--- EXERCISE PROMPT ---
Do not repeat pictures. Repeat exactly the lines of the listing below from its first line through the line with "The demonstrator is".

[EXERCISE DATA — start]

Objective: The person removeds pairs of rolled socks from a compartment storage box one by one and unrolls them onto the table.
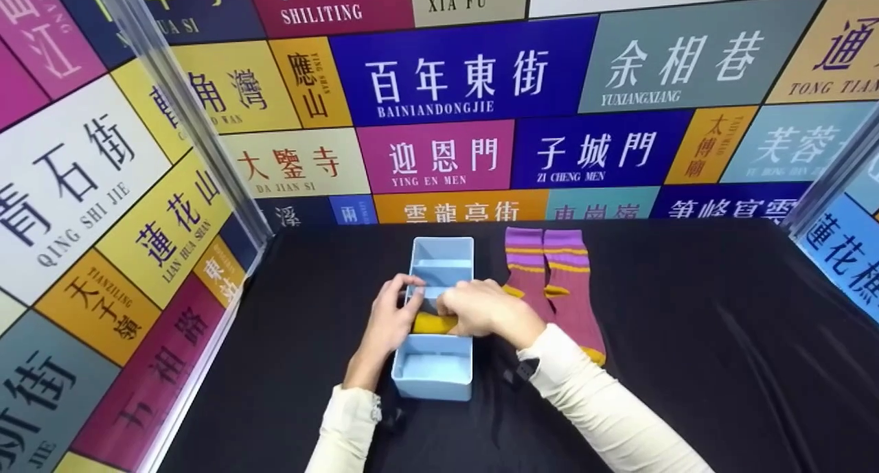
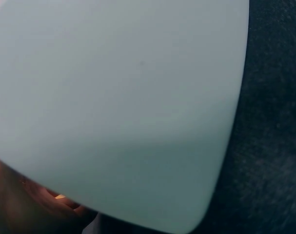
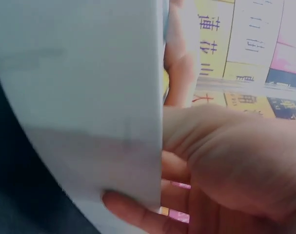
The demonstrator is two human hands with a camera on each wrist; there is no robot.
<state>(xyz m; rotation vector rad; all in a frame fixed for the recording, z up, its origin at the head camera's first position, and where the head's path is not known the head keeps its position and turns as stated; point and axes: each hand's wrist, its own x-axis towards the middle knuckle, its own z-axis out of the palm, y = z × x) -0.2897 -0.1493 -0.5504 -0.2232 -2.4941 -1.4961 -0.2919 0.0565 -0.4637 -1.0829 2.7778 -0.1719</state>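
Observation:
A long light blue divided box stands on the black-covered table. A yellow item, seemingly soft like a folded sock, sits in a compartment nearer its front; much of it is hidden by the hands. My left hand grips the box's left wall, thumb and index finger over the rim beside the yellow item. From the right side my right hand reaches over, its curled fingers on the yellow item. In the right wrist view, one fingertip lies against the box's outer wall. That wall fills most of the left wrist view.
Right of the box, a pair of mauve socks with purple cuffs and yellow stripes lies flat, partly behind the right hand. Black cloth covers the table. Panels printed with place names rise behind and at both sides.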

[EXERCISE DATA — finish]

--- WRITTEN RESPONSE ---
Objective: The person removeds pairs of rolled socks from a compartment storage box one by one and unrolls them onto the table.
The demonstrator is two human hands with a camera on each wrist; there is no robot.

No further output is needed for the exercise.